Slibovaná druhá část článku o svátcích v různých částech světa, jako je Rusko nebo Etiopie. Část první si můžete přečíst zde.
Sadly we didn’t take part in the celebrations. We stayed in a nice hotel on New Year’s Eve but we were exhausted and I felt sick. We were the only guests there, so understandably the staff didn’t want to open up their whole kitchen just for us. We had a decent(nice) meal but it wasn’t anything spectacular(special), and had a few beers but I felt so sick and sleepy that I immediately went to bed. The next day we drove south to the Kenyan border and were forced to spend an extra day by the border post in a small settlement because the authorities who worked at the border didn’t bother(didn’t take the trouble) showing up to work because of the celebrations. We were told that technically they were supposed to work every day, but we were the only travelers that day and... well to be honest I wouldn’t want to interrupt my New Year’s celebrations for a couple of insignificant(not important) travelers either. We stayed the night at a decent enough “hotel” (I wouldn’t really call it as such but I can’t find another name for it) which had an outside restaurant seating area and there were many families gathered(met) that night for drinks and food, and we were lucky to have dined in a truly Ethiopian manner(way) just one last time before crossing into another country, because Ethiopian food is absolutely divine(great)! Injera alone is downright(absolutely) addictive, and all the toppings and stews it gets served with are mind-blowing and delicious as well. My companion and I are both vegan, and Ethiopian cuisine offers a lot of option for vegans because every restaurant has a fasting menu, so we fattened up a bit on injera and the wonderful local beer.

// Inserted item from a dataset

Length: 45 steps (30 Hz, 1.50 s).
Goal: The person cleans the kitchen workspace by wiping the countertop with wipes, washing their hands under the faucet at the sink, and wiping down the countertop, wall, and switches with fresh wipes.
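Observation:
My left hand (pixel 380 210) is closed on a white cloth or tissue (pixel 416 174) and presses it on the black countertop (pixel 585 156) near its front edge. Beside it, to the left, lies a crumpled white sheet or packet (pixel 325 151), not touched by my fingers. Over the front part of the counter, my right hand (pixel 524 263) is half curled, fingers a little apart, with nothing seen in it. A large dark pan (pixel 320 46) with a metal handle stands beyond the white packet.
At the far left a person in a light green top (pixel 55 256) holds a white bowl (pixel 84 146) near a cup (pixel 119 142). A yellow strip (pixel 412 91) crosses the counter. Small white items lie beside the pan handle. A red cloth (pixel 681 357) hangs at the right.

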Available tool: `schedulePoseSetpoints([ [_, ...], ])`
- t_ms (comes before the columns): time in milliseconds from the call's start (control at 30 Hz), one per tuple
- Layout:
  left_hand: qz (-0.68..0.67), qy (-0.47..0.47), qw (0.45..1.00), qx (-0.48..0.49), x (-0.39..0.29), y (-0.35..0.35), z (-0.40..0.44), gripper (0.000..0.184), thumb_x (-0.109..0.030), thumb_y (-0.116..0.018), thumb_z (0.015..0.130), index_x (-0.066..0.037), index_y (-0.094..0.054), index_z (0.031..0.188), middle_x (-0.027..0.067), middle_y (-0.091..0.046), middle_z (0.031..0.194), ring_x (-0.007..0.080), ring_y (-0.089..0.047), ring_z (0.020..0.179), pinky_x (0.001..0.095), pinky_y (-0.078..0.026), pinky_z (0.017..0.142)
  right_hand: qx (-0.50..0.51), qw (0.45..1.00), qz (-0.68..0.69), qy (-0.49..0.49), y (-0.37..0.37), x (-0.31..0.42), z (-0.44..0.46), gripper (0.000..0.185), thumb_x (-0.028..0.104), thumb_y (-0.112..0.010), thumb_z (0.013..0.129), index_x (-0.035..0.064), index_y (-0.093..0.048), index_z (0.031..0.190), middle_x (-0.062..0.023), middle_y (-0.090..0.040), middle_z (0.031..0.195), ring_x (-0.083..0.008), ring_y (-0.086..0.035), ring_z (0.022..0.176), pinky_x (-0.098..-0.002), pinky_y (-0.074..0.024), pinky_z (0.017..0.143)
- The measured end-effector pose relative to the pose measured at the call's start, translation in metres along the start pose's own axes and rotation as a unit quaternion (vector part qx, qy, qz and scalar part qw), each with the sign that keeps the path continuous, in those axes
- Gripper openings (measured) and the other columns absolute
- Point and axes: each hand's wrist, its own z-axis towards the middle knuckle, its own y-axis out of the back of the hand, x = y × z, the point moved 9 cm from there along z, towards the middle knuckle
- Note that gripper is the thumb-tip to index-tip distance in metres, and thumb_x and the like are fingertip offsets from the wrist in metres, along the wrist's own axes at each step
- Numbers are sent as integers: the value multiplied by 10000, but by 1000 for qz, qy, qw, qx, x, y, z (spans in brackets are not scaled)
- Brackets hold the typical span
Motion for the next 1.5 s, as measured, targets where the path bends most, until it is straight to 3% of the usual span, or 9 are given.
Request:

Although I have spent the majority of my life living in “Western” countries and celebrating Christmas with my family on December 25, I was born in Russia, where Christmas is celebrated on a different date. January 6 is Christmas Eve, which is when devout(religious) families attend long services at their local churches, and then on Christmas Day there is usually a large feast(a lot of food) to be shared among family members and sometimes close friends too.
There are numerous traditions that people follow on Christmas in Russia, some of which are completely secular(světský) and even pagan(pohanský). When I was a child and growing up in the 90s, it was common to try out witchcraft on Christmas Eve. Some of these activities included using cards or cups to predict the future, but my favorite was burning paper on a metal tray and then looking at the ash’s shadow on the wall in candlelight to determine what shape it took: if it was a negative or sombre(dark) shape, like a bat or a wolf, then bad luck was in store for the one who burned the paper. Another one was writing and cutting out different boys’ names from a sheet of paper, placing all the names under the pillow, and then in the morning picking one out blindly to determine the name of their future husband.
Food on Christmas Eve and Christmas Day is also very traditional and heavy, with many salads doused(utopený) in mayonnaise, savory(tasty) meat and fish jelly dishes, caviar, pickled(nakládaný) and marinated mushrooms, tomatoes, cucumbers and even carrots, and many others. Of course, alcohol is consumed in rather large amounts by adults and sometimes by children in secret, although nowadays the government is taking drastic measures to reduce alcoholism and dissuade(put off) young people from drinking heavily. During Christmas Day there are often children’s fairytales and other winter-themed films and shows on TV. Due to the weather usually being terrible, between the beginning of spring and the bitterness of winter, few people actually venture(try to go) outside, unless they live in the countryside or spend Christmas there.
When I still lived in Russia, my family and I sometimes spent Christmas at my grandparents’ house, which was on the outskirts(suburbs) of a small village, 2-3 hours away by car from my home city. They lived in the middle of nowhere, on the edge(margin) of a forest, between a big empty road, a pond(rybník), and neighboring houses which were far enough that you couldn’t hear the people living there. My grandparents always placed a beautiful Christmas tree outside their small hut-like self-built house, right next to the living room’s windows, so even if we spent all night inside, we could still marvel(wonder) at the beauty of the tree. They had a piece of land in front of the house where they grew vegetables in the summer, and it was always completely covered by a thick layer of puffy(nadýchaný) white snow in winter. It was fun to play and roll around in it, wrestling with the dog or building a snowman. Usually the temperatures dropped pretty low at night, so we used to spend evenings and nights by the fire after getting completely soaked in the snow. We would drink hot tea with honey and homemade jam or eat my grandma’s incredible pies, watch TV or talk, our faces glowing red from the cold wind and the fire. The only sounds outside would be the wind and the dog howling(vyjící) once in a while, answering the distant wolves that lived in the forest nearby and came into the village on particularly long and starving winters.